Mailing List Archive
[Date Prev][Date Next][Thread Prev][Thread Next][Date Index][Thread Index]
[tlug] [OT] Strip Kanji from a document for study purposes
>>>>> "Dave" == Dave M G <Dave> writes:
Dave> TLUG, (This message includes utf8 encoded Japanese text)
Dave> Apologies for being off the topic of Linux, but the I'm
Dave> hoping I can draw upon the undeniable expertise in handling
Dave> Japanese encoded documents present here on this list. For
Dave> the task I describe below, the members of this list may be
Dave> the foremost authorities.
Dave> There may be existing software that does what I'm looking
Dave> for, but I haven't seen it. If you know of a suitable Linux
Dave> based application, please let me know.
Dave> What I'd like to do is take a Japanese document and convert
Dave> it into a list of the kanji included, and a list of
Dave> words. Ideally repetitions would be removed, as would
Dave> particles and other grammatical inflections. Hiragana and
Dave> katakana words could be dropped too.
Dave> My ultimate goal would be to create a list that has
Dave> definitions and readings. But, if that's too complex, then
Dave> the next best thing would be to just have a list of words
Dave> and individual kanji that I could look up on my own (perhaps
Dave> with some kind of clever use of regular expressions or
Dave> something?)
Dave> So, for example, take the following Japanese text:
Dave> これは日本語だ。もう一回「日本語」が書いてある。この文章から、
Dave> 順番で漢字 の表を作りたい。出来る、かな?
Dave> Ideally I'd like to make two documents from it. The first
Dave> would be a list of the words:日本語 - (にほんご) - Japanese
Dave> language一回 - (いっかい) - One time書く - (かく) - Write文
Dave> 章 - (ぶんしょう) - text順番 - (じゅんばん) - in order漢字 -
Dave> (かんじ) - kanji characters表 - (ひょう) - chart作る - (つく
Dave> る) - to make出来る - (できる) - possible
Dave> I can see there might be complexities, like, for example,
Dave> where 書いてあ る becomes 書く. However, I'm not expecting
Dave> perfection. If it outputed 書いて or some other variant,
Dave> that wouldn't be the end of the world.
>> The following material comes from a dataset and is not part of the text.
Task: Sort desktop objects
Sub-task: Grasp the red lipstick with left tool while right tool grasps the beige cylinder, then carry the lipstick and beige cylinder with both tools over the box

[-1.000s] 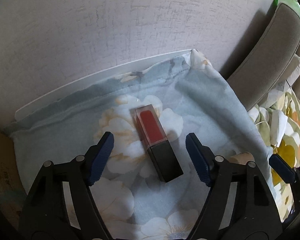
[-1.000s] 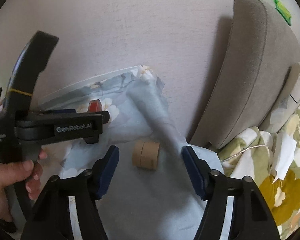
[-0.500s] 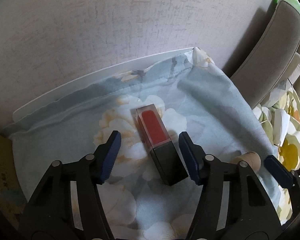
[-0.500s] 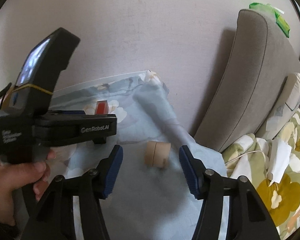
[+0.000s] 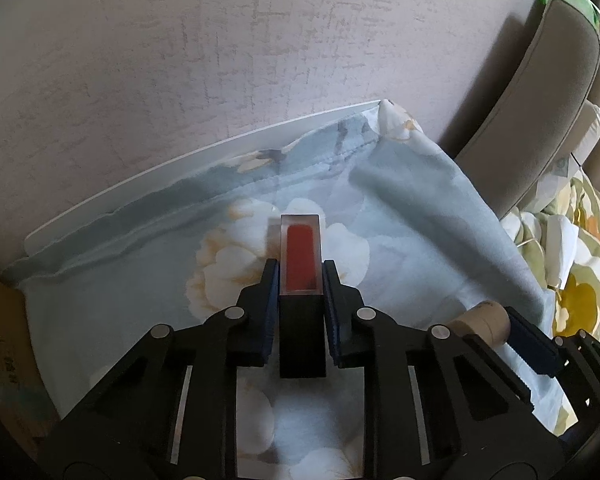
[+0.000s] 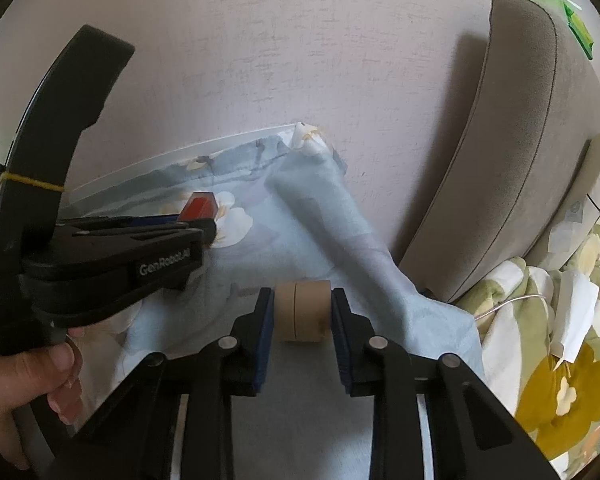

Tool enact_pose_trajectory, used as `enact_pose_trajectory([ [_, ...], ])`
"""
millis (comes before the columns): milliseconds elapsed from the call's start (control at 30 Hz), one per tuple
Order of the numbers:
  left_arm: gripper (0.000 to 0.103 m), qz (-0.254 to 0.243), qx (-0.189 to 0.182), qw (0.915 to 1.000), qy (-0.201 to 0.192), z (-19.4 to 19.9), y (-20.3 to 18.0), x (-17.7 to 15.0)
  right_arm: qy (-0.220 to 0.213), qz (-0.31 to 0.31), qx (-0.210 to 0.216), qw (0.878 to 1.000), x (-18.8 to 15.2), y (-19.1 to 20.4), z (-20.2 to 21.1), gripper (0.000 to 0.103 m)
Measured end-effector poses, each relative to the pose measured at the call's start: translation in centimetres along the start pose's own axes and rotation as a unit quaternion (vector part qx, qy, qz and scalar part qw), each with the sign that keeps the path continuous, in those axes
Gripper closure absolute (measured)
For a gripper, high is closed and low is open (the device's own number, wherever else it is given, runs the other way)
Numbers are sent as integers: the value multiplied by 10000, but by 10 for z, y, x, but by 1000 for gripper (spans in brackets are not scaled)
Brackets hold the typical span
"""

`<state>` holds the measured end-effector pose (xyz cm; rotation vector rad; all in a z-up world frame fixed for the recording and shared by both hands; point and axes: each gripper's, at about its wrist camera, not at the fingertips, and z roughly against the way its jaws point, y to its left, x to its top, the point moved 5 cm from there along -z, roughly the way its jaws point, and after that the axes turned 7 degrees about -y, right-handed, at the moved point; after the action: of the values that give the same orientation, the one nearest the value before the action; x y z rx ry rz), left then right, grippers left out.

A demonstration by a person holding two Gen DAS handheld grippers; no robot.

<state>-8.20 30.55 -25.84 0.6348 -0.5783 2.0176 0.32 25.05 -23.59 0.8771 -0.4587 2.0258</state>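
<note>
A square lipstick tube [image 5: 301, 276] with a clear red top and black base lies on a pale blue floral cloth [image 5: 400, 216]. My left gripper [image 5: 300, 280] is shut on the lipstick tube, blue pads against both sides. It also shows in the right wrist view [image 6: 198, 208], held in the left gripper [image 6: 196, 224]. A tan cylinder [image 6: 302, 312] lies on its side on the cloth [image 6: 332, 216]. My right gripper [image 6: 302, 312] is shut on the tan cylinder, pads on both flat ends. The cylinder also shows in the left wrist view [image 5: 482, 322].
A textured wall [image 5: 220, 60] rises right behind the table's white back edge [image 5: 180, 164]. A grey upholstered headboard [image 6: 512, 140] stands at the right, with yellow-flowered bedding [image 6: 560, 380] below it. A brown cardboard box [image 5: 4, 360] sits at the far left.
Both grippers have closed: the left one on the lipstick tube, straightening it between the pads, the right one on the tan cylinder. Both moved forward a little.
</note>
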Motion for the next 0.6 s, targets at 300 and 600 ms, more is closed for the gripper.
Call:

Dave> Also, I realize that outputting dictionary defintions and
Dave> hiragana phonetics might be less clean than what my example
Dave> shows. But as close to that as possible would be nice.
Dave> The second list would be just the kanji:日 - (に、ひ、にち)
Dave> - Sun本 - (ほん、き、ぎ) - Tree語 - (ご、はなす) - Language,
Dave> talk一 - (いち、いっ) - One回 - (まわる、かい) - (Number of)
Dave> times.
Dave> ... and so on. I won't reproduce them all, as it's clear
Dave> what I'm after.
Dave> Again, I figure what I'm using as an example would be a
Dave> little messier in practice. What with all the 'kun' and 'on'
Dave> readings, and multiple meanings.
Dave> But, given that programs like rikaichan do such an admirable
Dave> job of pulling definitions out of text, surely going one
Dave> step further and trapping that output into some kind of list
Dave> is do-able.
Dave> If worse comes to worse, as mentioned before, if what I
Dave> describe is too robust, then somehow extracting a simple
Dave> list of words or kanji, or even just one of those, would be
Dave> good.
Dave> Any thoughts or comments on how to achieve this would be
Dave> appreciated.
I don't know if it does everything you are looking for, but jgloss
certainly has some of the capabilitie you want.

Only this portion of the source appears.